These things are being made known these things
In me changing me a long long time so so slow and
ChangingWoman I am become, how? On the inside
I dreamed of this all the time it was me in chains in
A terrible dark prison being let out so rarely am so late
In this aspect yet no matter there’s no turning back
An unreasonable acceleration as coming to be this
Lo and behold it has come to this really the desire in
Me to be a woman is being made manifest as if there
is no time and here I am now beginning to burgeon out
and this now being more woman I am sensing my self
more as a woman all those things I did from the very
beginning has always been to become a woman although
I dug in my heels and tried to stop/slowdown, deny, hide.
But slowly but surely I was getting use to the idea of
Becoming feminine and female already now there is none
absolutely no male sexual identity I accept it totally now
this what I am and always have been thank you
grandmother earth and moon and all between

5/24/07 11:48 PM

transgender, transgendered and more reading of
course not walking in spirit 2 spirit feathered light
poemos inside and outside form shifting dancing
singing thing making old things getting older turning
corners into other worlds how do I know because
I am a man becoming woman this seems so self
Evident now in spite of all reason something in me
Has needed this truth, to live this truth is to live it
through my body, the body, so here I am doing just
that matching my need and desire to live as a woman
with a more feminine body which of course mine always
tended as soon as I knew my deepest wish that I wanted
always wanted to be the girl, the female, the feminine,
the woman being, supple, soft,

Living as a woman is only possible part time lately many people coming and going.
the path of deep discovery continues and has led to hormones which are seemingly
in small subtle ways changing me and I welcome the changes and propose a forum to
discuss becoming woman/being woman from the perspective of men who are compelled
to become women young men who have no choice but to become some kind of older girl.
A place for transgendered poetry and prose experiences dreams wishes problems truth
magic and the mythos. so what part of me becomes a woman just the outer, how far in,
a 3d sex. i have become the other. All the complex interpretations and imaginary
ideas are dispersed in the becoming woman daily really going out.
keyacikala (littleturtle)

o5/28/07 Sunday night memorial day week end

for some reason tonight my bosoms felt alive
and wanting to grow and they did a little but in
my mind they brought me closer to realizing what
I am what is really happening does why matter and
there I was feeling all busty and full and womanly
and in wanting what a woman wants not all women
just me as I am becoming this woman not only my
bosom but more all over all softer roundness this
more femaleness in me is the bringing out all through
me myself now as a woman and I can sense as I get
softer and softer as I have learned to give up all false-
-ness of bad conscious mindbits and become what I am
really am and discovering what it means to really be
myself and just look at me I want to be a woman and
honest in who and what I am as me a being as a woman
I learned that softer woman creatures can desire some
Masculine hardness taking serious pleasure in me as
Female as soft being woman now feminine in the once
Kind of male presence mine all gone I am melting I am
As water now earth deep thighs and breasts turned upward
Of course not yet part of me is wild spiritwoman where I used
To be bad little sissy girl now my body admits many truths

it is so hard to say l love my titties
yes I do they really express how I feel
they make me feel so great they confirm
my femaleness they are so perfect I
will dance tonight naked my breasts
turned up nipples hard to the cup of
the black starred sky wild she moon

O5/28/07 Monday (night memorial day)

certainly its over the top for you my dear, my dearest
soon to be more woman more self as woman in her own
particular beingexpression and beingliving in a sense a
very real sense seeing the world differently sensing my
body in a much more womanly way at times I am no
longer afraid this is who I am and will be for a long time.

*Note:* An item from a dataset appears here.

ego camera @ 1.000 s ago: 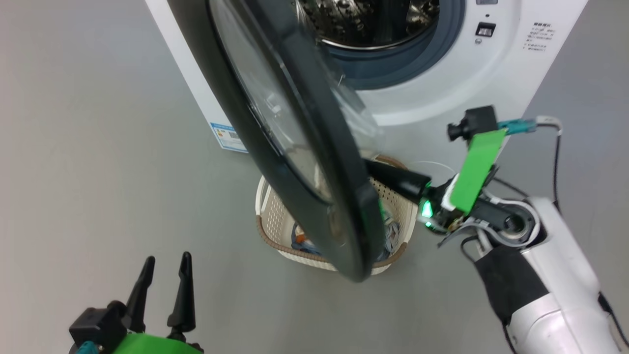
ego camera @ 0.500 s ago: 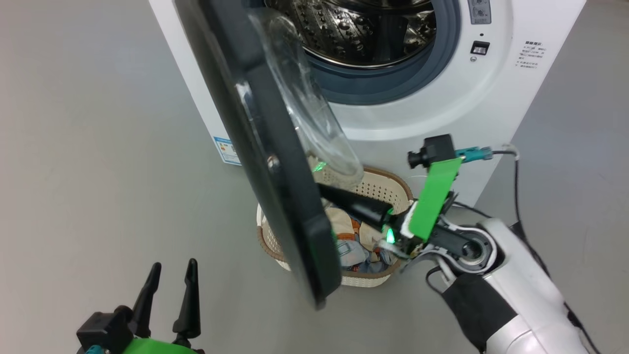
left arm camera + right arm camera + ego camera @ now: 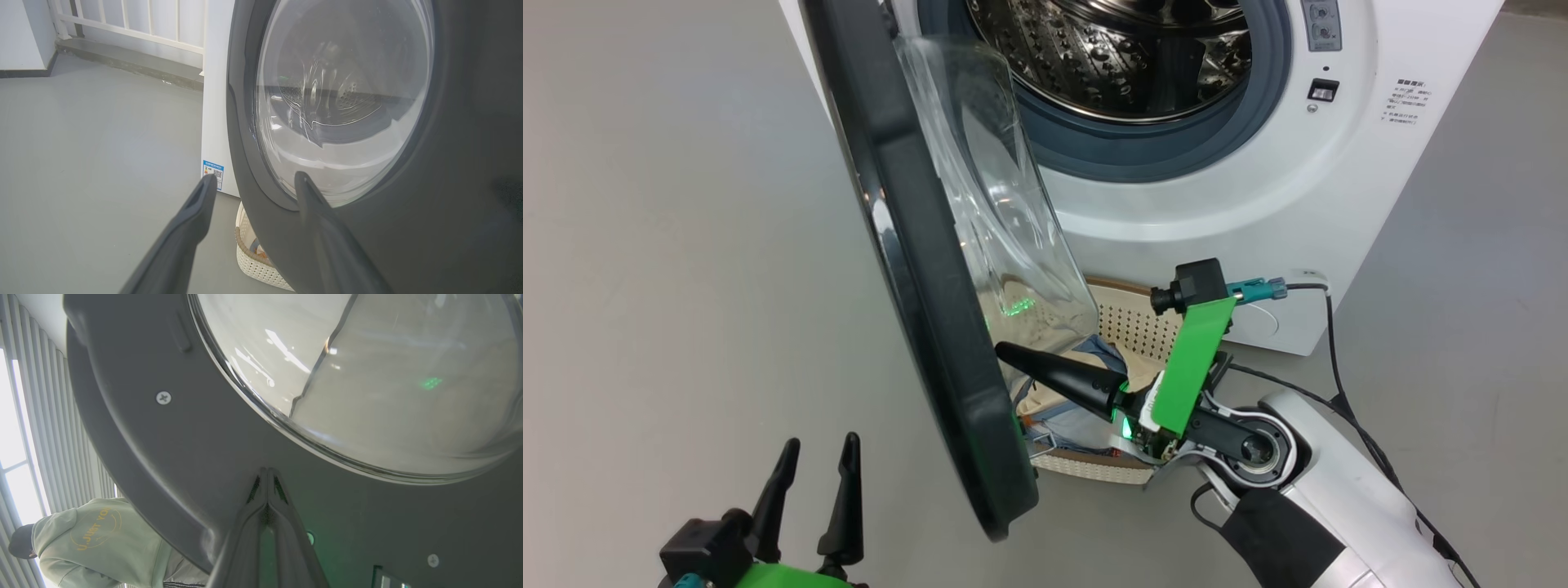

This was always the problem when I tried to make love
To a woman in fact I was a woman trying to make love
As a man and failed miserably hoping if they made love
To me when I was dressed as a woman going out as a
Woman with them shopping for me needing outside
Recognition for my femininity from them as women
So it was doomed to failure when my wild boy mask
Failed to transform me from female to male didn’t work
It was fun, it was necessary I would rather not have to
Have had to give up my mostly it seems now not there
Sense of boyness new coming maleness for this not so
Bad and equally fun really becoming woman full blown!

6/o2/o7

how do I feel now a woman yearning really needing
sex my breasts are crying out to be held nuzzled
nipples on fire to be sucked my cunt is so hot and
alive and wants you in me I am your girl doggie
then you push me down flat on my stomach legs
spread your hand holding my right breast pushing
hard in me again and again until you are all in me
and over me and me all the way there I come loving
you in me and you just loving having me like that!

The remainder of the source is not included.